Did you know that the United States has hosted beauty pageants for people with disabilities for many years? To date, there have been numerous staged events that welcome the broad spectrum of disability, and frequently they have been backed by wonderful intentions.
The focus has not been on beauty alone, but also on qualities of greater substance, including academic and professional accomplishments, as well as community involvement Many women with disabilities, who have graced these stages and competed admirably, have been women of extraordinary achievements.
So why do we not know about these women, capable of making valued contributions to the disabled community, as well as society as a whole? The answer is part of a much larger issue: there is a lack of integration of those with disabilities into the canvas of diversity that the American media and the political culture attempt to promote.
In spite of major strides, people with disabilities remain highly stigmatised and segregated. Although the existing disability pageants admirably promote beauty, accomplishment, and glamorousness, they are still regarded as niche events, to be promoted to special audiences only.
The qualities that these contestants have and embrace – attributes that exist in many of us and are considered to be universal – are somehow assigned with a special meaning, making the person ‘other’, separate from the rest of us. The likelihood of finding a contestant with a disability in some of the well-known pageants – Miss Teen USA, Miss USA, and Miss America – is exceedingly small.
I’m reminded by this of a parallel situation a friend found herself in. Working as a model in a wheelchair, she telephoned a major modeling agency to inquire if they were looking for any models with disabilities. The agency informed her that they only had two divisions, a male and a female one, so she would probably have to find another agency that has a ‘special’ division to accommodate her.
Society in the United States does not regard people with disabilities as attractive, social and sexual beings who function freely and competitively within a diverse population, therefore, we are not included within the norm. Pageants for people with disabilities remain in the shadows, reflecting the way disabled people are looked at in our society.
Furthermore, the way that many pageants are narrowly categorised for people with different disabilities reflects the isolation of groups of disabled people in this country – a community that remains disjointed and not united unlike other minority groups who have united into powerful forces i.e. the LGBT, Hispanic, and African-American populations.
To tackle this, I have been promoting my own large-scale campaign that calls for society to recognise the beauty, glamorousness and sexuality of people with disabilities. The aim is for us to be integrated fully into fashion and beauty industries, as well as mainstream beauty pageants.
Just as Miss USA and Miss America include people of different races, why not allow audiences to appreciate the beauty of contestants with a disability? Or, to battle the stereotypes and stigmas from another angle, why not promote pageants for the disabled at the same level of commercial intensity that accompanies promotion of the above-mentioned mainstream pageants?
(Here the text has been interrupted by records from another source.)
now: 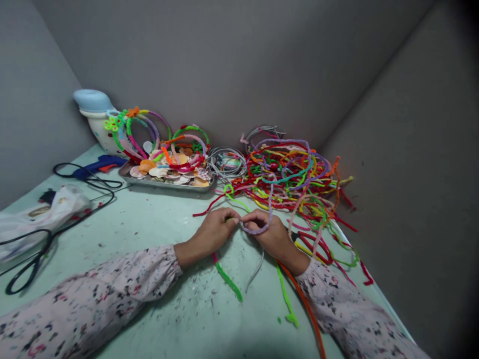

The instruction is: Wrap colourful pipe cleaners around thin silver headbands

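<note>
- The purple pipe cleaner (256,232) is at the fingertips, low over the middle of the bench (149,214); its free length loops across the right hand and rises toward the pile. That loose tail could snag on other strands and pull the working end out of place.
- The right hand (271,239) is nearly closed, thumb and forefinger pinching the purple end. A slack pinch could let it spring open.
- The left hand (217,229) is curled, thumb against forefinger, and looks to be holding the pink-and-green strip (229,281) that comes out beneath it; the grip itself is hidden. Should it twist there, the join could sit crooked or gap.
- A grey wire (256,275) hangs below the right hand; I cannot tell whether it joins the strip. Its bare tip could scratch a finger.
- Under the right forearm run an orange strip (305,301) and a bright green pipe cleaner (285,294); a shifting sleeve could drag both.
- Just beyond the right wrist, red-handled scissors (318,249) lie among strands, easily knocked.
- Behind is the tangled pile (292,169); pulling one strand could bring several along.
- Farther left, a tray (168,186) holds shells (159,172), near a glue gun (95,167) and a looped black cord (84,219) that a sleeve could catch.
</note>
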Available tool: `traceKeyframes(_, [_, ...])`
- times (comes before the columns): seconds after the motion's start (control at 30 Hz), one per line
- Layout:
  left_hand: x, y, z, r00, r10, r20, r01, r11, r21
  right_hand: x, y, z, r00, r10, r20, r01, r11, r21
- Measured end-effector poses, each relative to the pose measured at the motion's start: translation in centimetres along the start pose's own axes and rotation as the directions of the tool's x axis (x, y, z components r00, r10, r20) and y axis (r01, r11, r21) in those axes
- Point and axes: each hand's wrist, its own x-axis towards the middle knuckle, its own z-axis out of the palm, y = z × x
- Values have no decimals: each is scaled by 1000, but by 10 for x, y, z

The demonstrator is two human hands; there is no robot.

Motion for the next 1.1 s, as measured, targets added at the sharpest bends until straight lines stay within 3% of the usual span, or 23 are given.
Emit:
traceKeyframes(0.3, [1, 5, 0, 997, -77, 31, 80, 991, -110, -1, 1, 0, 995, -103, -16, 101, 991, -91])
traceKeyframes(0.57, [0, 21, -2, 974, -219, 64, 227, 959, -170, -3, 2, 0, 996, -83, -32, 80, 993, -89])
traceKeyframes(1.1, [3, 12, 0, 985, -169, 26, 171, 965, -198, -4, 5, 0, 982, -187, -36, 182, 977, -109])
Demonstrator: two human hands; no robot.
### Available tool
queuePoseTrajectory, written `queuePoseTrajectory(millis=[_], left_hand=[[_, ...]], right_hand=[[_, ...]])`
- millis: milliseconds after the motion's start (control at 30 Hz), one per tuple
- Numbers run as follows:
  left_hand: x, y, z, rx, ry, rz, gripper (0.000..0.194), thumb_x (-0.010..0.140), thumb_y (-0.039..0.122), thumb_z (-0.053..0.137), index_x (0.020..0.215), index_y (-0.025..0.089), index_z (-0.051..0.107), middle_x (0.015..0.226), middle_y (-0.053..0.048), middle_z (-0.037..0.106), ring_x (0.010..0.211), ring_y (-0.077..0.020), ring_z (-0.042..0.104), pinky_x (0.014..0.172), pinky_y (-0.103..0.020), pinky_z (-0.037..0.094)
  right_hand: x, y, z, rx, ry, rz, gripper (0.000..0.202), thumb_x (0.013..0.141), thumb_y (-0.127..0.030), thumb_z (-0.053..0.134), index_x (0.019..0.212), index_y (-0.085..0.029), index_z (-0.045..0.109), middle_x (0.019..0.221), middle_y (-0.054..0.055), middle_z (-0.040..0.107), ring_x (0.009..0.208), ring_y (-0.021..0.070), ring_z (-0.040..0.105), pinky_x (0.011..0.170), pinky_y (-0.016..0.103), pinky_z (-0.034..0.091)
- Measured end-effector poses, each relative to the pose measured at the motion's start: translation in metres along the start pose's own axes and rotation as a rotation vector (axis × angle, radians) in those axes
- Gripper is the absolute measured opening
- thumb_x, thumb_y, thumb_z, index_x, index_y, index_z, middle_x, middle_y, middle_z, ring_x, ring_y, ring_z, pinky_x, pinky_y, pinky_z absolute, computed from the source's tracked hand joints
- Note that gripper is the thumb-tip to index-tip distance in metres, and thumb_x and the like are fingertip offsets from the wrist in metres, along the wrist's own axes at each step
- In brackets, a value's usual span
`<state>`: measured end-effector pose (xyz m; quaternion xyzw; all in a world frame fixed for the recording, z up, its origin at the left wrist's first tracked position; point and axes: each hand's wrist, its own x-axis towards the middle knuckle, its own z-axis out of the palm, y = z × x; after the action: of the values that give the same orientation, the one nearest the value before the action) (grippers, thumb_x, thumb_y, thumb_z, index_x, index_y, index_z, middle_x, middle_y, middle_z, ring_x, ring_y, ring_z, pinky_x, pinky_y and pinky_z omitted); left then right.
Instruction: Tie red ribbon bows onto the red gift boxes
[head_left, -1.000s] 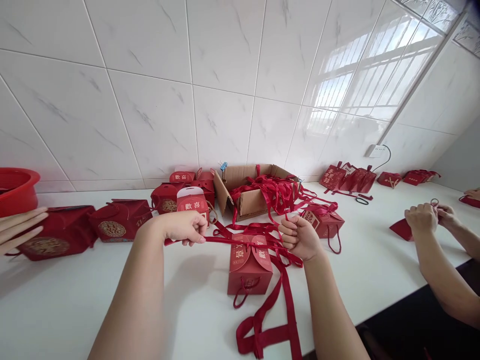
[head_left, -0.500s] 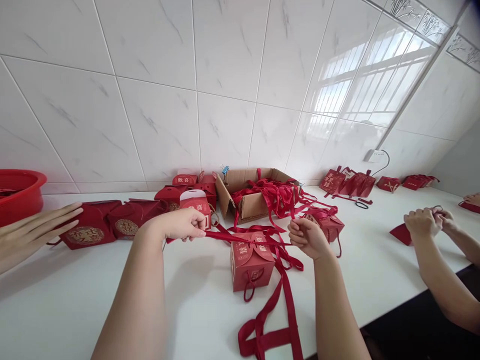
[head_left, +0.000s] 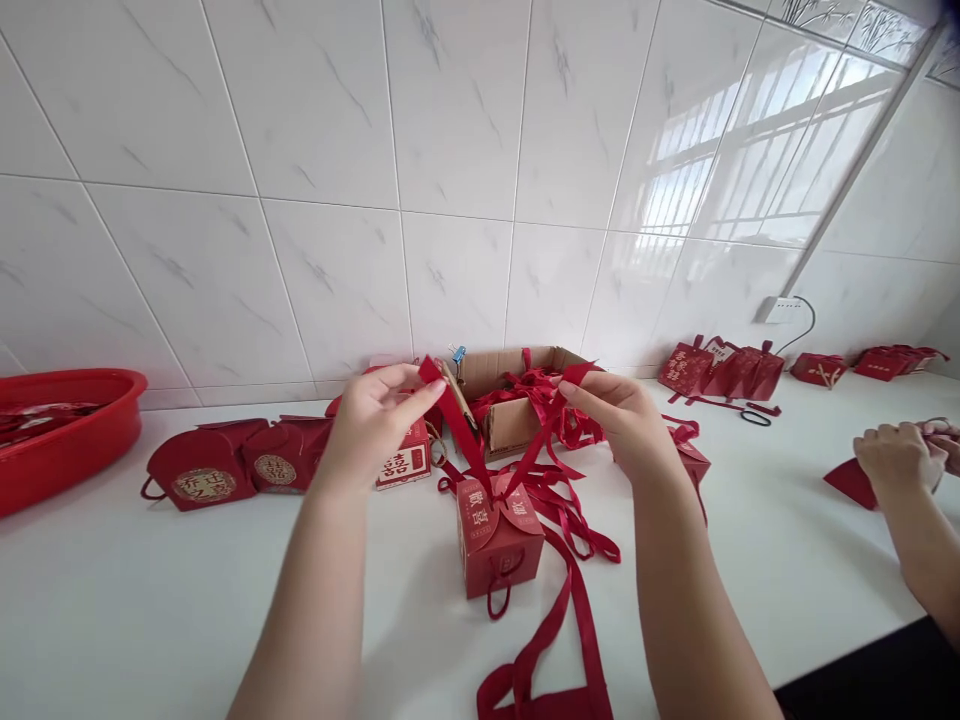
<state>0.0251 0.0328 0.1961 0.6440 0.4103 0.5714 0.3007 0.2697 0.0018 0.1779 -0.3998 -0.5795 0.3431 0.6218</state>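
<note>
A small red gift box (head_left: 501, 540) with gold lettering and a cord handle stands on the white table in the middle. A red ribbon (head_left: 463, 432) rises from its top in a V. My left hand (head_left: 382, 415) pinches one ribbon end above and left of the box. The other end is pinched in my right hand (head_left: 611, 405), above and right. More loose ribbon (head_left: 581, 610) trails beside the box down to the lower edge. Behind the box is an open cardboard box (head_left: 512, 427) filled with tangled red ribbons.
Red boxes (head_left: 206, 465) line the left, beside a red basin (head_left: 82, 435). At the right are a partly hidden box (head_left: 691, 460), scissors (head_left: 755, 418), more red boxes (head_left: 750, 372) along the wall, and another person's hands (head_left: 900, 460) holding something red.
Both my hands have risen, and the ribbon, stretched level across the box before, now slants up to each hand. The view has shifted left. Another person's hand at the left is out of view.
</note>
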Motion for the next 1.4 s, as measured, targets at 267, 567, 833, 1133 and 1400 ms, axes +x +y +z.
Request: queuePoseTrajectory(millis=[267, 567, 833, 1133, 1400], left_hand=[[-0.003, 0.005, 0.059, -0.264, 0.056, -0.013, 0.024, 0.068, 0.04, 0.073, 0.075, 0.017, 0.068, 0.07, -0.001, 0.066, 0.068, -0.0149, 0.061, 0.065, -0.026, 0.049], [-0.008, 0.014, 0.072, -0.167, 0.155, 0.075, 0.022, 0.074, 0.035, 0.068, 0.064, 0.017, 0.061, 0.06, 0.002, 0.057, 0.058, -0.0106, 0.051, 0.054, -0.022, 0.04], [-0.004, 0.008, 0.068, -0.156, 0.175, 0.194, 0.022, 0.075, 0.04, 0.068, 0.069, 0.019, 0.063, 0.066, 0.001, 0.061, 0.063, -0.0113, 0.056, 0.057, -0.022, 0.045], [0.019, -0.017, 0.048, 0.005, 0.428, 0.269, 0.021, 0.074, 0.038, 0.068, 0.072, 0.018, 0.067, 0.06, 0.002, 0.06, 0.058, -0.0104, 0.056, 0.055, -0.022, 0.046], [0.025, -0.024, 0.033, 0.062, 0.522, 0.236, 0.02, 0.075, 0.039, 0.064, 0.068, 0.02, 0.064, 0.059, 0.002, 0.059, 0.059, -0.0128, 0.057, 0.055, -0.025, 0.05]], right_hand=[[0.01, 0.01, 0.029, 0.138, 0.029, -0.042, 0.022, 0.076, -0.041, 0.069, 0.084, -0.021, 0.075, 0.077, 0.002, 0.07, 0.079, 0.017, 0.062, 0.074, 0.031, 0.048], [0.013, 0.013, 0.037, 0.201, 0.117, -0.126, 0.021, 0.077, -0.042, 0.069, 0.079, -0.022, 0.075, 0.067, 0.001, 0.066, 0.072, 0.0167, 0.063, 0.071, 0.032, 0.049], [0.006, 0.007, 0.04, 0.126, 0.205, -0.223, 0.025, 0.077, -0.048, 0.066, 0.077, -0.024, 0.074, 0.054, -0.001, 0.052, 0.066, 0.0165, 0.058, 0.062, 0.031, 0.046], [0.003, -0.003, 0.004, -0.053, 0.364, -0.296, 0.025, 0.079, -0.043, 0.066, 0.068, -0.02, 0.069, 0.05, -0.003, 0.047, 0.046, 0.008, 0.044, 0.044, 0.025, 0.033], [0.002, -0.008, -0.019, -0.068, 0.477, -0.248, 0.021, 0.075, -0.031, 0.071, 0.06, -0.019, 0.064, 0.05, -0.003, 0.045, 0.048, 0.0087, 0.042, 0.045, 0.024, 0.033]])
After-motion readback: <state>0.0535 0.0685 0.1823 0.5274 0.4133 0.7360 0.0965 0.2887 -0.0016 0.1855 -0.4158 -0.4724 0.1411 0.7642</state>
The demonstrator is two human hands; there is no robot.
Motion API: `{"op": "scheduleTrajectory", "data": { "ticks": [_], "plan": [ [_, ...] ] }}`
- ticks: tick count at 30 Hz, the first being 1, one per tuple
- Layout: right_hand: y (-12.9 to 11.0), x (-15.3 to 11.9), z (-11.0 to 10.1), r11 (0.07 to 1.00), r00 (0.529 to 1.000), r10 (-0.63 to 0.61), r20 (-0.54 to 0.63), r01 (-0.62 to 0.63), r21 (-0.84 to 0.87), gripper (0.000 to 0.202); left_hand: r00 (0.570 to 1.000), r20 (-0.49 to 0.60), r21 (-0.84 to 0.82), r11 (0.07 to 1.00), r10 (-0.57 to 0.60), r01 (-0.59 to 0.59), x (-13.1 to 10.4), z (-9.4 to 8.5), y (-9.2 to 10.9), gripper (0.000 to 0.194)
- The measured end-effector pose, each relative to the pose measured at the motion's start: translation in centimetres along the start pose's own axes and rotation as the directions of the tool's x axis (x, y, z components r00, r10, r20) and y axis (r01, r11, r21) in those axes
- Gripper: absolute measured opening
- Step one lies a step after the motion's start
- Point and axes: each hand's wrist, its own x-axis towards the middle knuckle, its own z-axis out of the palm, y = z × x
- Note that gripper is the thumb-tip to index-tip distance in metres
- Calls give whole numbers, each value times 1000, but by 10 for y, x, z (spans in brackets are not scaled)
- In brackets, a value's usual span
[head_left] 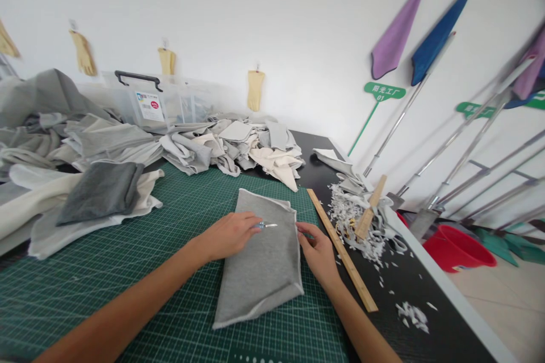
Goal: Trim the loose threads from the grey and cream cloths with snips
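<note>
Setting: a white wall (272, 11) is backing a black worktop (443, 340), on which a green gridded cutting mat (183, 329) is lying.

Item: grey fabric piece (259, 272), roughly rectangular, pale seamed edges; lying flat on the mat between both hands, its lower right edge curling up.

Left hand (232, 235): hovering over or resting on the fabric, contact not clear; its fingers are clamping a small bladed tool (267, 225), light blue at the handle, the metal blade pointing right.

Right hand (317, 249): thumb and fingers are pinching the fabric's right edge.

Right of the fabric: a long wooden ruler (340, 249) is lying aslant along the mat's edge. Beyond it, a short wooden bar (371, 210) is resting on a pile of pale shreds (347, 210).

Left: a dark grey folded cloth (102, 193) is lying on lighter cloths. Behind, a long heap of grey and cream fabric (238, 142) is spreading before a clear plastic box (172, 105).

On the wall: yellow gloves (255, 91), a purple cloth (398, 34) and a blue cloth (443, 28) are hanging. On the floor at right: a red bucket (455, 247) is standing.
</note>
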Motion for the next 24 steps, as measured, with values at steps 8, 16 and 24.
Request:
{"op": "scheduleTrajectory", "data": {
  "ticks": [8,16,24],
  "plan": [
    [-3,-1,0,1000,1000,9,-18,-8,14,24,1000,8,-19,1000,3,-3,1,3,-4,27],
    [-1,1,-3,995,997,52,-56,-47,89,25,998,29,-71,996,63,-61,0,6,7,31],
    [-1,-1,-3,993,996,59,-59,-53,108,24,999,-23,-64,997,37,-39,-3,5,9,32]
  ]
}}
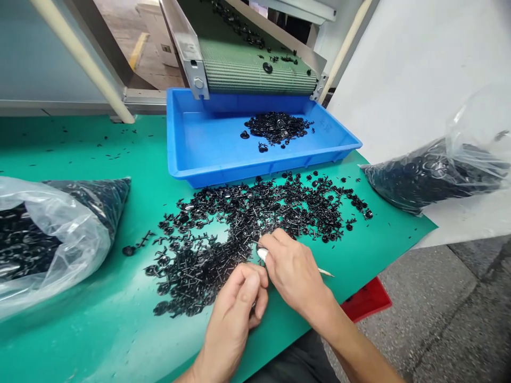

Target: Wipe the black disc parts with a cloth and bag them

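Observation:
A wide pile of small black plastic parts point(255, 207), some round and some branched like sprues, lies on the green table mat point(99, 330). Just in front of it, my left hand point(239, 303) is closed with its fingers curled; a bit of something dark shows between them, too hidden to name. Beside it, my right hand point(293, 268) is closed around a thin stick-like tool point(326, 273). Its pale pointed end sticks out behind the hand, and a thin tip shows near the fingertips. Something white point(262, 254) is at my right thumb. The two hands nearly touch.
Behind the pile stands a blue tray point(223, 170) with more black parts, under the end of a green conveyor belt point(255, 74). Clear plastic bags of black parts lie at the left point(91, 229) and right point(431, 173). A red container point(369, 300) sits below the table's edge.

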Available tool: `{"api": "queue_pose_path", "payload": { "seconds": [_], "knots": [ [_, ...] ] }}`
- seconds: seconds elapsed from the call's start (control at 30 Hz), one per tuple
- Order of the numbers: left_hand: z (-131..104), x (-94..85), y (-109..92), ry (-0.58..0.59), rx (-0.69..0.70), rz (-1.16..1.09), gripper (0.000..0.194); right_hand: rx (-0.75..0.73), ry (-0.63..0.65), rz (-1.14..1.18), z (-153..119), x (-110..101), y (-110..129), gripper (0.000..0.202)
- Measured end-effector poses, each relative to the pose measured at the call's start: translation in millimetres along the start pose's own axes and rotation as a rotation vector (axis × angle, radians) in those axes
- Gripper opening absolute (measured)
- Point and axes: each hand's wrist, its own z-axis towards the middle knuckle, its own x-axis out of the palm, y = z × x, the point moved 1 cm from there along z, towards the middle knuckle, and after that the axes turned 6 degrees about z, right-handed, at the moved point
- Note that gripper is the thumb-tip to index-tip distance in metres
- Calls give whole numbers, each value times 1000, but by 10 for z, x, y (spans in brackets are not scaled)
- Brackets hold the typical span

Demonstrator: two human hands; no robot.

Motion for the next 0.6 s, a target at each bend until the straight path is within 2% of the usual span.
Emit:
{"api": "queue_pose_path", "payload": {
  "seconds": [0.2,0.37,0.47,0.6],
  "knots": [
    [1,8,-30,-7,33,124,41,-83,-20,42,-24,27,-37,12],
    [22,24,-30,-61,21,112,34,-73,-57,156,-81,-54,-136,14],
    [4,31,-7,-18,15,88,31,-62,-47,194,-98,-83,-155,15],
    [-32,18,28,37,1,-38,35,-87,28,171,-31,-19,-104,18]
  ]
}}
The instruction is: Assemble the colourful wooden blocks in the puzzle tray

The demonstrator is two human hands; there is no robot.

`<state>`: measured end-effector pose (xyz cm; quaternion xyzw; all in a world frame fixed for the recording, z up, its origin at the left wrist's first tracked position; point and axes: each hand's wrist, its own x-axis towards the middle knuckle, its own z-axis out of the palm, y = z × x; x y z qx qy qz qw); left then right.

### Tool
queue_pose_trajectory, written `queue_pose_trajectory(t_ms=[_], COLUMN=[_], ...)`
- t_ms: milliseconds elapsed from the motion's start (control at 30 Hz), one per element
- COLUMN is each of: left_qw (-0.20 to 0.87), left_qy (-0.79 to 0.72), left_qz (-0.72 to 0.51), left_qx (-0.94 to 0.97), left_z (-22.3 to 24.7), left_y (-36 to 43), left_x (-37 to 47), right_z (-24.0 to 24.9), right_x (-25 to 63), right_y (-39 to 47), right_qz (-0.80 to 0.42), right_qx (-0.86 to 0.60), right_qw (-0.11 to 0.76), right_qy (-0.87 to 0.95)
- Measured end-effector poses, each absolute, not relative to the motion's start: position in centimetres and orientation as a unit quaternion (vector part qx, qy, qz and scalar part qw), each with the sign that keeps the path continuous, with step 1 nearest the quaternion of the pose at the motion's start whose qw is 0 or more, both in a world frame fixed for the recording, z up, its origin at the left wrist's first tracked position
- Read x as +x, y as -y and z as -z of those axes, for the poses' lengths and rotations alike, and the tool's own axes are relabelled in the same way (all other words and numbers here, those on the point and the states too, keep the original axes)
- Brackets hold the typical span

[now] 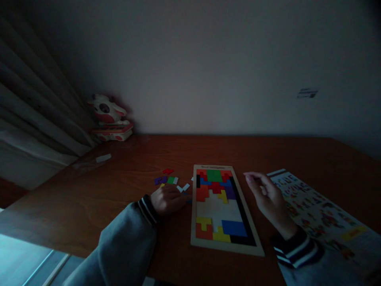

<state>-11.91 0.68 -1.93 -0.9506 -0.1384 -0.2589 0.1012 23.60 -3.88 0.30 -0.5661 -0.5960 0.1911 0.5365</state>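
Observation:
A wooden tetromino puzzle board (257, 250) lies on the table with coloured pieces set at its far and near ends. Bare pale base (217, 208) shows across its middle. My left hand (168, 198) rests low at the board's left edge, its fingers closed at a blue puzzle piece (189, 200), mostly hidden by the hand. Over the gap between the board and a printed sheet, my right hand (264, 194) is raised, thumb and fingertips together with nothing visible in them. Beyond my left hand lie loose pieces: red (168, 171), purple (160, 180), green (171, 180) and a white-looking angled one (183, 188).
The printed sheet (321, 214) with coloured figures lies on the right of the brown table (125, 178). A cow-shaped toy keyboard (111, 129) stands at the back left near the curtain (35, 99). A white strip (103, 158) lies in front of it. The wall closes off the back.

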Motion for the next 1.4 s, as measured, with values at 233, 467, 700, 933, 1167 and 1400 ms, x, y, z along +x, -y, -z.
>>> queue_pose_trajectory(t_ms=[233,467,700,933,1167,1400], left_qw=[0.104,0.062,-0.181,-0.304,-0.347,-0.390], left_qy=[0.106,0.214,0.316,0.315,0.293,0.283], left_qz=[0.241,0.372,0.438,0.425,0.397,0.380], left_qx=[-0.959,-0.901,-0.822,-0.792,-0.798,-0.790], left_z=[1.0,-1.0,-0.9,-0.2,0.3,-0.2], left_y=[-0.5,-0.1,-1.3,-0.6,0.4,0.7], left_x=[-12.6,-12.0,-5.1,-3.1,-3.1,-3.0], right_z=[0.1,-0.2,-3.4,-2.7,-2.8,-2.2], right_x=[24.1,23.6,19.6,19.0,20.3,20.0], right_y=[3.8,3.3,2.1,3.1,3.8,3.6], right_qz=[-0.200,-0.198,-0.271,-0.325,-0.348,-0.378], right_qx=[-0.559,-0.547,-0.491,-0.473,-0.470,-0.480], right_qw=[0.544,0.538,0.388,0.363,0.299,0.330], right_qy=[0.593,0.610,0.731,0.734,0.754,0.720])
We need high-end sponsors, who recognise the purchasing power of the disabled community, to come on board. This will increase the level of glamour and celebrity participation, in turn increasing the visibility of pageants. We need to pull disability out from the corner and beginning to normalise the fact that all bodies are different, a concept that the beauty industry alleges to support.
Fortunately, we are seeing some movement in this more positive direction. Most recently, during the Miss Idaho 2014 Pageant, when the winner, Sierra Sandison, chose not to hide her insulin pump during the pageant, which she uses to treat her Type 1 diabetes. Instead, she confidently strutted with the pump clipped to her bikini. This small pump created big waves as Ms. Sandison successfully introduced disability into a mainstream pageant.
Also in the United States, both my ‘walk’ down the runway during New York Fashion Week, and wheelchair-user Jillian Mercado’s appearance in a Diesel advertisement, were powerful strikes against the fashion/beauty fortress, an industry that has thus far virtually excluded models (and consumers) with disabilities.
Looking internationally, we can see progress on the front of unity and high-end promotion of pageants exclusively for people with disabilities, and the power that results in.
- At the first Ms. Poland in a Wheelchair Pageant last August, the Polish Prime Minister Donald Tusk was in attendance.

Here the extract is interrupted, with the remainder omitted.